Sunday, November 14, 2010

Annecy

Annecy! Yeah yeah yeah!

After a few years of fairly relentless investigation of new places, it was a strange and comforting feeling to be cycling along the same smooth lake shore path that we rode in September last year. Filled with clear bright blue 'rock flour' mineral pure mountain water from the top of Europe, lake Annecy displays quality. We were both thrilled to be back in Haute Savoie and wasted no time in jumping on the bikes to learn the area better (and pick up some of the local cheese Tomme de Savoie, the name sake of Tom, Helen's personal bespoke compartment under her seat in our plane. I, on the other hand, copped the avionics' accelerometers).

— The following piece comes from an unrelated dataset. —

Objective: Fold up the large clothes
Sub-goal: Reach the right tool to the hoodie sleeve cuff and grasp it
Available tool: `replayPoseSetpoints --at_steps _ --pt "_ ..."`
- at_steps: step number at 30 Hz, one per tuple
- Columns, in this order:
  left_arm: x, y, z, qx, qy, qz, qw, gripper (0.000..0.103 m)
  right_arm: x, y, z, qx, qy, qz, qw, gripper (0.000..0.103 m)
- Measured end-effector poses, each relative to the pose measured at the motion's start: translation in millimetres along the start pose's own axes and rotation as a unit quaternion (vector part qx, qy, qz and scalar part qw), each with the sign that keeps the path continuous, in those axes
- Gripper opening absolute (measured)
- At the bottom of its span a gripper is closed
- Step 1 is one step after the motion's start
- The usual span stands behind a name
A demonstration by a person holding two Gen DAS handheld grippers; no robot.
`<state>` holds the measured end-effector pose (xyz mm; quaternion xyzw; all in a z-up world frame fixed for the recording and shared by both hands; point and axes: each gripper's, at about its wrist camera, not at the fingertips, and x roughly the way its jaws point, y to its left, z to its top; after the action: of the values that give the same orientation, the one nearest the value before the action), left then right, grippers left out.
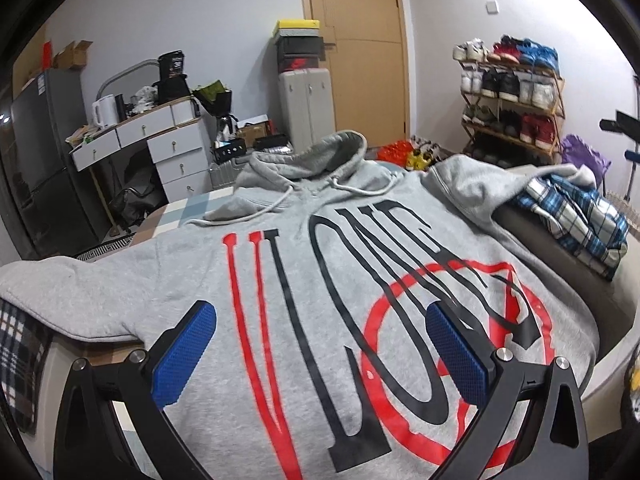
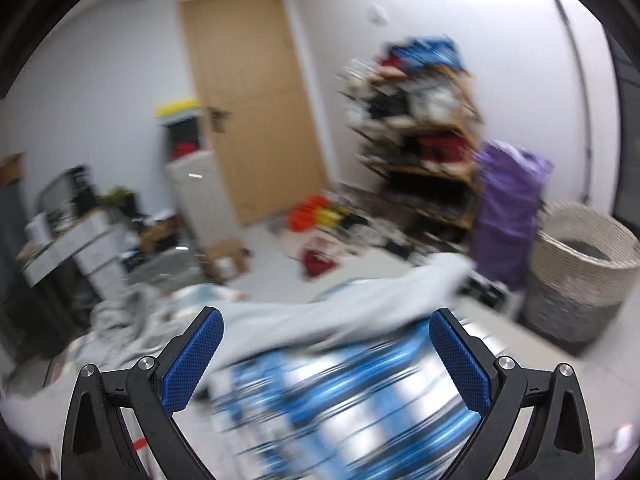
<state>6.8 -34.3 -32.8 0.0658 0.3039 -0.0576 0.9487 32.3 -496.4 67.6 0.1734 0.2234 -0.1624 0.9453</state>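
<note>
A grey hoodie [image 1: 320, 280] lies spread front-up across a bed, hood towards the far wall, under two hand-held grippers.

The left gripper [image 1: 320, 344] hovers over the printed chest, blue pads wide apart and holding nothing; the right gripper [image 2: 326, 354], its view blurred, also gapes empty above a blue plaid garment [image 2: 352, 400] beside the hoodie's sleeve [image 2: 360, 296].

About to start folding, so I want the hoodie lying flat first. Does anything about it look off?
Mostly flat, print up. The grey hoodie has its right sleeve draped over a blue plaid shirt rather than lying flat. The hood is bunched up.
</note>
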Motion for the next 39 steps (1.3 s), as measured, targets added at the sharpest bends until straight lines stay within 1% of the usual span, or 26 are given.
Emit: replayPoseSetpoints --at_steps 1,2,4,7,9,10,11,13,14,16,17,18,19,20,21,22,23,25,27,29,30,31,32,34,36,39 --pt "2 -4 -1 0.007 0.002 0.003 1.0000 0.102 17 -22 15 0.017 0.018 -0.019 1.000 0.103" --pt "4 -9 -2 0.017 0.004 0.007 0.9998 0.102 30 -36 23 0.030 0.035 -0.028 0.999 0.103" --pt "8 -15 -2 0.029 0.009 0.012 0.9995 0.102 66 -64 40 0.062 0.090 -0.030 0.994 0.103" --pt "16 -24 -3 0.046 0.022 0.016 0.9986 0.102 107 -86 47 0.099 0.140 -0.039 0.984 0.103" --pt "22 -30 -4 0.058 0.032 0.018 0.9977 0.102 142 -93 47 0.122 0.197 -0.039 0.972 0.102" --pt "24 -31 -4 0.062 0.035 0.019 0.9973 0.102 157 -94 49 0.123 0.215 -0.043 0.968 0.102" --pt "27 -34 -5 0.068 0.038 0.021 0.9967 0.102 172 -92 49 0.116 0.237 -0.058 0.963 0.100" --pt "32 -39 -7 0.079 0.043 0.027 0.9955 0.102 192 -89 51 0.092 0.266 -0.088 0.955 0.091" --pt "35 -41 -9 0.085 0.049 0.030 0.9947 0.102 202 -89 54 0.083 0.272 -0.106 0.953 0.084" --pt "38 -44 -11 0.093 0.059 0.030 0.9934 0.102 217 -88 57 0.084 0.278 -0.124 0.949 0.084" --pt "38 -46 -12 0.097 0.064 0.028 0.9929 0.102 226 -87 54 0.086 0.293 -0.133 0.943 0.084" --pt "38 -47 -12 0.099 0.067 0.028 0.9924 0.102 236 -86 51 0.081 0.316 -0.143 0.934 0.074" --pt "38 -48 -13 0.101 0.069 0.028 0.9921 0.102 243 -87 51 0.073 0.328 -0.152 0.929 0.063" --pt "38 -49 -12 0.103 0.069 0.028 0.9919 0.102 248 -87 50 0.063 0.335 -0.163 0.926 0.040" --pt "38 -51 -12 0.104 0.069 0.029 0.9918 0.102 253 -90 49 0.058 0.341 -0.176 0.922 0.023" --pt "37 -51 -12 0.104 0.069 0.028 0.9918 0.102 253 -95 50 0.062 0.341 -0.179 0.921 0.017" --pt "35 -50 -12 0.103 0.070 0.026 0.9919 0.102 249 -98 50 0.070 0.335 -0.180 0.922 0.011" --pt "33 -49 -11 0.099 0.070 0.020 0.9924 0.102 237 -108 54 0.085 0.315 -0.179 0.928 0.010" --pt "31 -50 -10 0.097 0.065 0.018 0.9930 0.102 221 -115 62 0.099 0.279 -0.171 0.940 0.009" --pt "27 -50 -9 0.095 0.058 0.020 0.9936 0.102 193 -118 74 0.116 0.217 -0.131 0.960 0.009" --pt "25 -50 -9 0.093 0.055 0.019 0.9939 0.102 175 -117 81 0.117 0.176 -0.108 0.972 0.009" --pt "22 -49 -8 0.091 0.051 0.019 0.9944 0.102 162 -116 87 0.110 0.150 -0.099 0.977 0.009" --pt "19 -48 -7 0.087 0.046 0.020 0.9949 0.102 141 -114 93 0.103 0.109 -0.094 0.984 0.009" --pt "15 -46 -5 0.082 0.040 0.019 0.9957 0.102 110 -117 99 0.118 0.063 -0.077 0.988 0.009" --pt "13 -44 -3 0.074 0.035 0.017 0.9965 0.102 88 -118 102 0.136 0.032 -0.069 0.988 0.008" --pt "13 -39 1 0.063 0.028 0.018 0.9974 0.102 52 -113 107 0.145 -0.023 -0.041 0.988 0.008"
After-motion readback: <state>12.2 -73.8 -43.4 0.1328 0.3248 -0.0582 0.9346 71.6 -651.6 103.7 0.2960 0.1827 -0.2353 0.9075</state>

We have some friends who moved here a few months ago. Kevin, who Helen met while travelling in NZ 15 years ago and his wife Aurelia. Their son Elliot is 4 and their daughter Emmeline is 2. They invited us to stay with them at their ginormous place up on the hill over town. Awesome. We cooked up a few classic mega cheese fest meals in the local style and had many a laugh.

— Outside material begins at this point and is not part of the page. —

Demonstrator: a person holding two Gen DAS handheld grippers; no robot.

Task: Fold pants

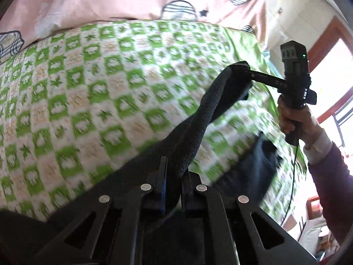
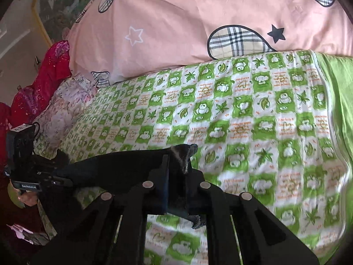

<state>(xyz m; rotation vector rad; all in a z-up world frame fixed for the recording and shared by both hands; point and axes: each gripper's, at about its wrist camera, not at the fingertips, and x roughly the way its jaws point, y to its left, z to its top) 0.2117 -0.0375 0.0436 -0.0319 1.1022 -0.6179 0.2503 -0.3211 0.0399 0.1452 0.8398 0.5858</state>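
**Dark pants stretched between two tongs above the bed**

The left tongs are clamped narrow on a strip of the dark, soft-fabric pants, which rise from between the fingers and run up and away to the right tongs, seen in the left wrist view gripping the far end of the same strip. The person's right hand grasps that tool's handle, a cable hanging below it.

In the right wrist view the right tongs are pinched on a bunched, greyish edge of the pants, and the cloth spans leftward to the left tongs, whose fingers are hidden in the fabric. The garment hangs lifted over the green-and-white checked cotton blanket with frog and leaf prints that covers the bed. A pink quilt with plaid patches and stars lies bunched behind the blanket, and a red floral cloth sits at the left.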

Elliot is starting to learn about aeroplanes and was keen to make his first flight. After a few months of training on the flight simulator at home he appreciated my panel layout, asking for details of what each 'clock' was for :)








We headed into Geneva and helped make a few expensive mechanical watches at Breguet. Top job Helen. Dr Horologie has just spent all morning cleaning up his engraving on that watch face, go ahead and write on it. The owner likely won't notice. The screen in the top left of the pic shows a close up of the action.

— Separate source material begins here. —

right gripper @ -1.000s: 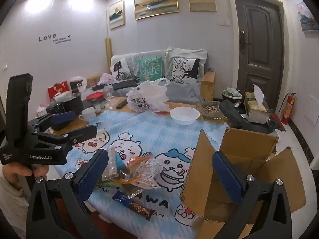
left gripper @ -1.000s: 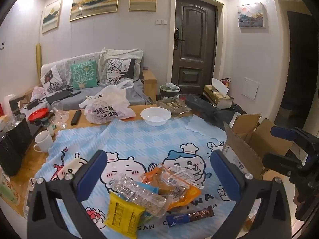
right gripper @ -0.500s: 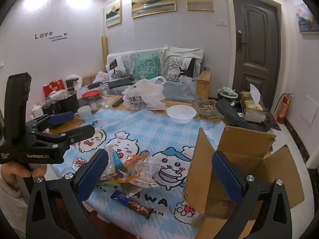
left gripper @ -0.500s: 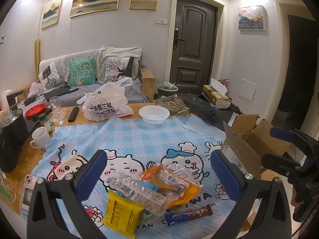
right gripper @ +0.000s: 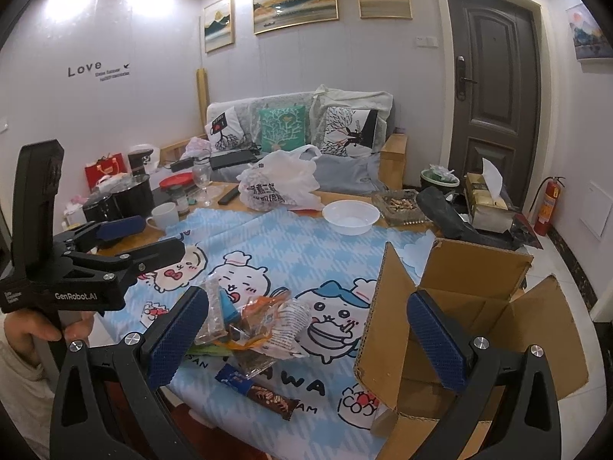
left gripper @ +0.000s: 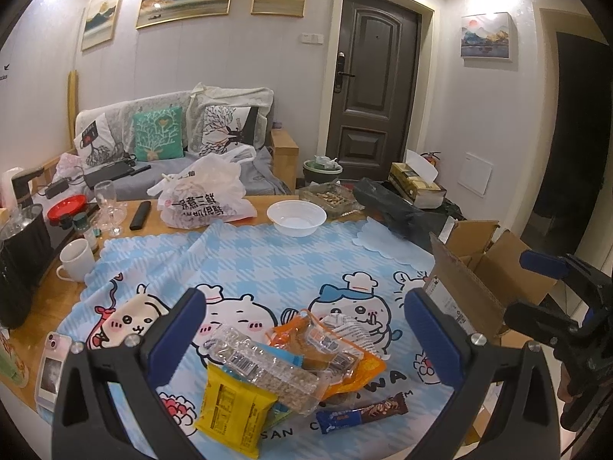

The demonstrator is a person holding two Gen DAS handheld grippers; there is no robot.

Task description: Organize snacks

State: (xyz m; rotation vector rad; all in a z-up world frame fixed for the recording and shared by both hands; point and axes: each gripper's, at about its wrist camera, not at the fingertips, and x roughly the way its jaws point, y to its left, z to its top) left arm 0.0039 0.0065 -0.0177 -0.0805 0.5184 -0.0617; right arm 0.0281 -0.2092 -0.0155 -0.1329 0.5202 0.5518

Breguet is one of the more mechanically innovative of the original old watch companies. When I complained that my watch was losing 4 minutes a day they kindly demagnetised it for me. It has run on time since. The told us that their pilot's watches have heavy iron cases to deal with the strong fluctuating magnetic fields in the cockpit.




Kev and I flew in to Annemasse near Geneva to check out their training fleet. I've never seen so many Robins in one place before! I wonder how they fare, being left out in the weather with timber wings.

I made us a little unpopular by not making myself aware of their excruciatingly intricate noise abatement procedures. The circuit is on the FAR SIDE of the hill you can see in the photo below, to avoid any complaints from the mansions on the hillside overlooking the airfield. After apologising profusely and pointing out that our military forced landing style glide approach from directly overhead made no noise at all, we were all friends again and I was left to absorb the 18 stage VFR departure route (got it, right turn 30 degrees onto 185 once past the warehouse but before I get to the scrap metal yard).